C’est peu de dire qu’Israël a totalement ignoré l’avis rendu. Le mur a été construit sur le tracé prévu, et tout a été fait pour le rendre infranchissable pour les Palestiniens et inexistant pour les colons. Les colonies de peuplement ont connu une expansion sans précédent : près de 600.000 colons sont désormais installés à Jérusalem-Est et en Cisjordanie, sur des terres dont les Palestiniens ont été expropriés.
Certains pensent : « C’est le droit international ! Il reste largement inappliqué car il n’existe pas de police en assurant le respect : la Cour internationale de justice, combien de divisions ? ». Et voilà où la position de la Cour est intéressante. Dans la deuxième partie de son avis de 2004, elle fait porter à la communauté internationale la responsabilité de faire respecter le droit. Tous les Etats sont dans l’obligation de « ne pas reconnaître la situation illicite découlant de la construction du mur » ; « ne pas prêter aide ou assistance » à cette situation ; et « faire respecter par Israël le droit international ».

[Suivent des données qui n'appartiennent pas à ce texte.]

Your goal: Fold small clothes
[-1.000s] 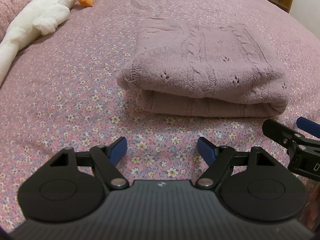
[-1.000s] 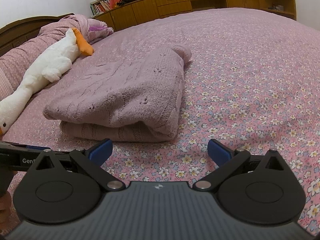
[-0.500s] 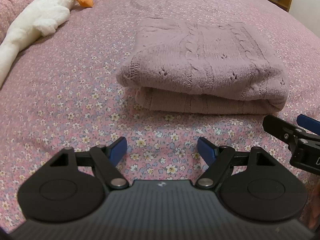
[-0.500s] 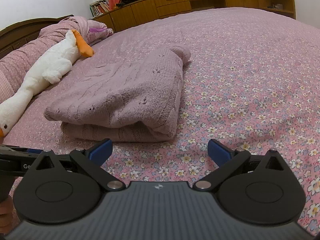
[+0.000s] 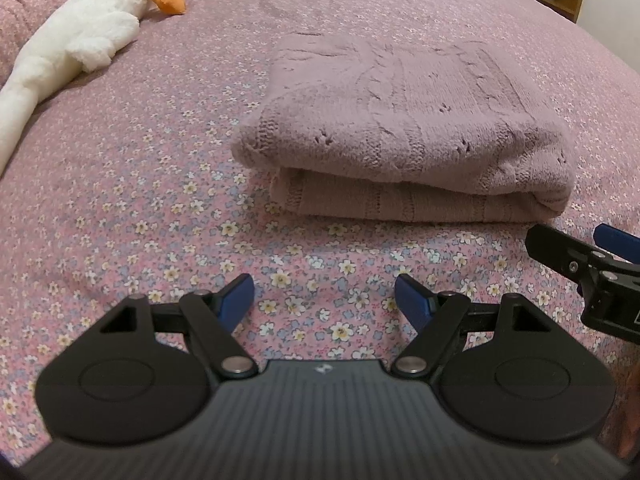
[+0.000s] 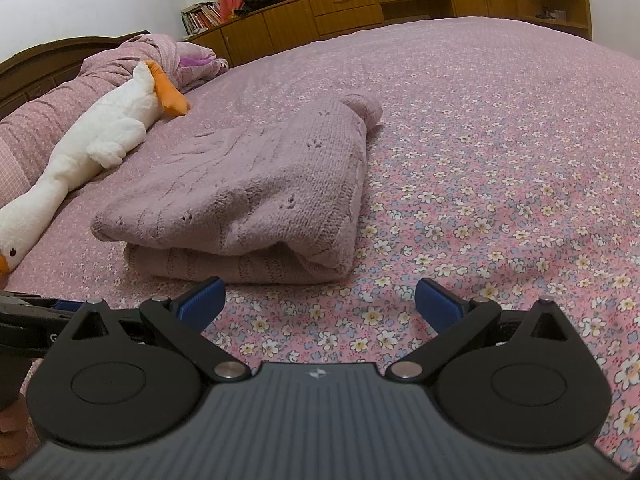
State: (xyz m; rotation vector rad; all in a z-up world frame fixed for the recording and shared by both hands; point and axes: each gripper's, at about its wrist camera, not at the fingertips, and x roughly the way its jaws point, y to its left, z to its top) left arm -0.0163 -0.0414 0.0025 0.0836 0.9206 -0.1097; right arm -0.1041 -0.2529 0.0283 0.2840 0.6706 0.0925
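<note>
Left gripper point(image 5: 324, 300): seen from its own wrist cam, blue pads spread wide, nothing between them but flowery bedspread, so it's holding nothing.
Sweater point(image 5: 404, 136): mauve cable-knit, folded into a neat stack on the bed, lying just ahead of the left gripper's fingertips and a bit to the right, not touching them. Folded edge faces the camera, two layers showing.
Bedspread point(image 5: 132, 184): pink with small flowers, covers the whole bed, slightly rumpled near the pads.
Plush goose point(image 5: 80, 40): white with orange feet, stretched out along the upper left, well apart from the sweater.
Other gripper in this view: the right gripper's black linkage and one blue tip poke in at the right edge, near the sweater's right corner but not on it.

Right gripper point(image 6: 320, 304): now its own cam, same deal, pads far apart, only bedspread point(image 6: 500, 160) between them, gripping nothing.
Sweater point(image 6: 256, 200) again: sits ahead and left of centre, its near corner just beyond the left pad, no contact that I can see. A sleeve or cuff bunches at the far end.
Plush goose point(image 6: 100, 136) again: lies left of the sweater, head down at the left edge, feet up toward the pillows point(image 6: 44, 120).
Cabinets point(image 6: 360, 12): wooden units along the far wall, with books and a curtain at the window.
Left edge: black bit of the other gripper peeks in at lower left.
</note>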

Ainsi, les « divisions » de la Cour sont constituées des Etats et de leur volonté d’agir pour obtenir le respect du droit international. Jusqu’à présent, la France n’a guère montré d’enthousiasme pour contraindre Israël à faire quoi que ce soit. Aucune pression n’a été exercée et nombreux sont les responsables politiques français à rivaliser d’initiatives pour approfondir la relation franco-israélienne, sans exiger en contrepartie le respect du droit international. Pire encore, notre pays est même le seul au monde où les mesures non-violentes de contrainte, comme le boycott citoyen des produits israéliens, sont poursuivies devant les tribunaux.
Il est de plus en plus apparent, et l’avis de la Cour vient nous le rappeler, que celui qui ferme les yeux, à la longue, se rend complice. La France ne devrait prêter aucune forme d’« aide ou assistance » à la situation illégale créée par Israël. Cependant, par son attitude actuelle, elle renforce la viabilité économique et démographique des colonies israéliennes.

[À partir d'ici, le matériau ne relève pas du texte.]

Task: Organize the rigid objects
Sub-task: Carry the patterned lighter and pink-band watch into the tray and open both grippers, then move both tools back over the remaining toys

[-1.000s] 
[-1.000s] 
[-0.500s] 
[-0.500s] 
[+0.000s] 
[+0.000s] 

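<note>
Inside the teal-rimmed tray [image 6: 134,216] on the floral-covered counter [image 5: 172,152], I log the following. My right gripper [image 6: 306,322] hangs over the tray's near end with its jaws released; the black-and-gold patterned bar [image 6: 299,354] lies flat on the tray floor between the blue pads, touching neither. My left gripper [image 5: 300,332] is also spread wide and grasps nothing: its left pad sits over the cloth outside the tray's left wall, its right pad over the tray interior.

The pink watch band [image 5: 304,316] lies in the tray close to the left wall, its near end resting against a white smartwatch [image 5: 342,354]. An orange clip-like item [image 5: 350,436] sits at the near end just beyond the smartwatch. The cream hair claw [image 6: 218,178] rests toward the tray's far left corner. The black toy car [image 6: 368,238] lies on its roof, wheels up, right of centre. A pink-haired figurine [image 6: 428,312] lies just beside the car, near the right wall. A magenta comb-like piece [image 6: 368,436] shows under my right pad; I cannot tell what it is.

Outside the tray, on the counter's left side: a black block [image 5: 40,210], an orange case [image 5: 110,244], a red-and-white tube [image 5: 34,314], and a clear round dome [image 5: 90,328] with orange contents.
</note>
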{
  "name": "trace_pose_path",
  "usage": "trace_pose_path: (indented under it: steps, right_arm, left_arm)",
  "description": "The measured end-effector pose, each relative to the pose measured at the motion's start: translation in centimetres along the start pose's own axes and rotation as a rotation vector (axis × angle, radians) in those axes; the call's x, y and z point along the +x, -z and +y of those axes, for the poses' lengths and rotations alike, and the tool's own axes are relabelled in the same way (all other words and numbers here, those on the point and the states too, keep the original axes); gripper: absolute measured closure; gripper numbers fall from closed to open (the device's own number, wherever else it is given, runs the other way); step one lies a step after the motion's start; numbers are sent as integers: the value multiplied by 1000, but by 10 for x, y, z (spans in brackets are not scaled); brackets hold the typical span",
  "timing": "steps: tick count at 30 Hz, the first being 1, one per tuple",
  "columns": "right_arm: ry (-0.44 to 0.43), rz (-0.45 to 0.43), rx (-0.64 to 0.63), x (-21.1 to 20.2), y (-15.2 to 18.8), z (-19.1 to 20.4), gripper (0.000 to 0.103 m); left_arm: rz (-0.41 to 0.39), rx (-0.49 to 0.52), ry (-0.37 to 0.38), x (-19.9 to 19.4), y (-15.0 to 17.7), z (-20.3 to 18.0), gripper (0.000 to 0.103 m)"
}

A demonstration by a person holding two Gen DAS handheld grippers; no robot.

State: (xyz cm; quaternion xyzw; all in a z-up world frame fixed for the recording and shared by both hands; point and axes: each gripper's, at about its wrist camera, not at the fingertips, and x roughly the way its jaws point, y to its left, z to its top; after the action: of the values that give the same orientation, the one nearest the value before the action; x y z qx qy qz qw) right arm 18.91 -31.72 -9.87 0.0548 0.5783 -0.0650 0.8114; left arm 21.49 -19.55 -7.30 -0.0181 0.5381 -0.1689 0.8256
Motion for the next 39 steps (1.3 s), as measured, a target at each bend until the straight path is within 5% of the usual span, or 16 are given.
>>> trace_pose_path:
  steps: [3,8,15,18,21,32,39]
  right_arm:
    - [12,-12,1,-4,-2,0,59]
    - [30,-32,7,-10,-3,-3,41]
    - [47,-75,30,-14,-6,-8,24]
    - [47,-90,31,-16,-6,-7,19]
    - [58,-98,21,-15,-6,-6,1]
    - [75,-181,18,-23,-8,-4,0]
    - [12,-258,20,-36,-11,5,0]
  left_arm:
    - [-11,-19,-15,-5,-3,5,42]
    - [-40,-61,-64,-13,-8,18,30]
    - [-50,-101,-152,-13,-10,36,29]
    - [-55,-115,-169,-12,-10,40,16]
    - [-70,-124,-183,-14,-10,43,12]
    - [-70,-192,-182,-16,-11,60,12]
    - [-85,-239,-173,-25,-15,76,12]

Elle se rend ainsi complice quand elle autorise l’importation de produits fabriqués et de denrées agricoles récoltées dans les colonies. Complice quand elle laisse les entreprises françaises exercer des activités dans ces colonies ou posséder des participations dans des sociétés israéliennes qui participent à la colonisation. Complice aussi quand elle permet que des activités de coopération, de recherche ou d’enseignement soient conclues avec des institutions israéliennes impliquées dans la colonisation. Complice encore quand elle autorise les transactions financières depuis la France vers les colonies ou quand elle laisse des entreprises israéliennes impliquées dans la colonisation candidater à des marchés publics français. Complice enfin quand elle ne cherche pas à prévenir l’installation de franco-israéliens dans les colonies ou quand elle n’engage pas de poursuites pénales contre ceux d’entre eux qui commettent des actes violents contre les Palestiniens.
Tout récemment, sur le site du ministère des affaires étrangères, une information peu lisible précise que les activités d’entreprises françaises dans les colonies sont à déconseiller. C’est un petit pas à noter mais qui reste très insuffisant. Dix ans après un avis resté sans suite, nous appelons les pouvoirs publics français à un sursaut. Il est urgent que des mesures législatives et réglementaires soient prises afin que la France ne soit plus complice de ce mur d’annexion et de la colonisation.